EXERCISE DIRECTIONS = Return all the data below as it stands, minus the pictures.

═══ DATA BELOW ═══

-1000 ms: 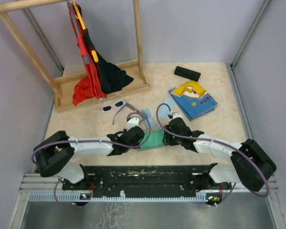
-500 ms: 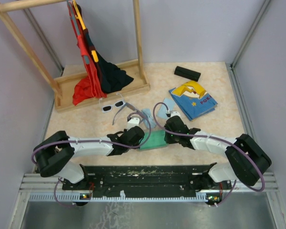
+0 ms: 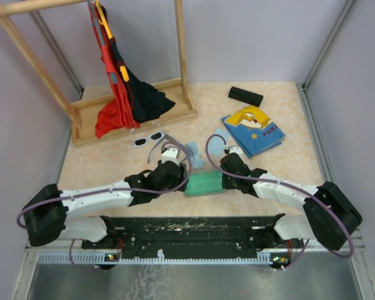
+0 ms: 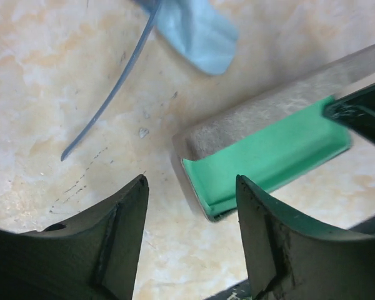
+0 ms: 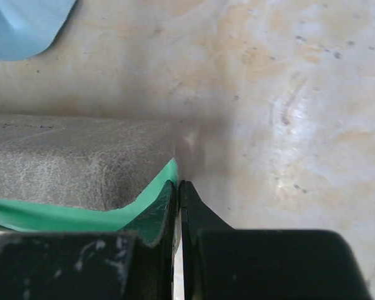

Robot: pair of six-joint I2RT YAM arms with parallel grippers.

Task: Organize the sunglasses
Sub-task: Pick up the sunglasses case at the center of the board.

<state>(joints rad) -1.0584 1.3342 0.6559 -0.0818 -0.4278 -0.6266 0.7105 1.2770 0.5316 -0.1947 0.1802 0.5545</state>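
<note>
Beige table, left gripper jaws apart near green-lined case, right gripper closed against its edge

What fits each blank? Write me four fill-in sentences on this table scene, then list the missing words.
1. The open grey oblong case is lined in ___.
2. The left gripper has its jaws ___, with nothing between them.
3. The right gripper, at the case's edge, has its jaws ___.
4. The small dark-lensed sunglasses have a thick plastic frame coloured ___.

Missing words: green; open; shut; white.
</note>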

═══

SOLUTION FOR THIS EXERCISE =
-1000 ms: 
-500 ms: 
+0 ms: 
+0 ms: 
+0 ms: 

Robot: pair of six-joint I2RT YAM arms with parallel grippers.

Task: Organize the sunglasses
Sub-task: Pick up the sunglasses case at the center of the board.

<state>(joints rad) -1.0584 1.3342 0.6559 -0.0818 -0.4278 -0.6266 0.7105 1.2770 0.5316 -0.1947 0.1802 0.5545</state>
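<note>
Beige table, left gripper jaws apart near green-lined case, right gripper closed against its edge

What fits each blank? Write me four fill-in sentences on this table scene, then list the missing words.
1. The open grey oblong case is lined in ___.
2. The left gripper has its jaws ___, with nothing between them.
3. The right gripper, at the case's edge, has its jaws ___.
4. The small dark-lensed sunglasses have a thick plastic frame coloured ___.

Missing words: green; open; shut; white.
</note>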

The submitted response is complete.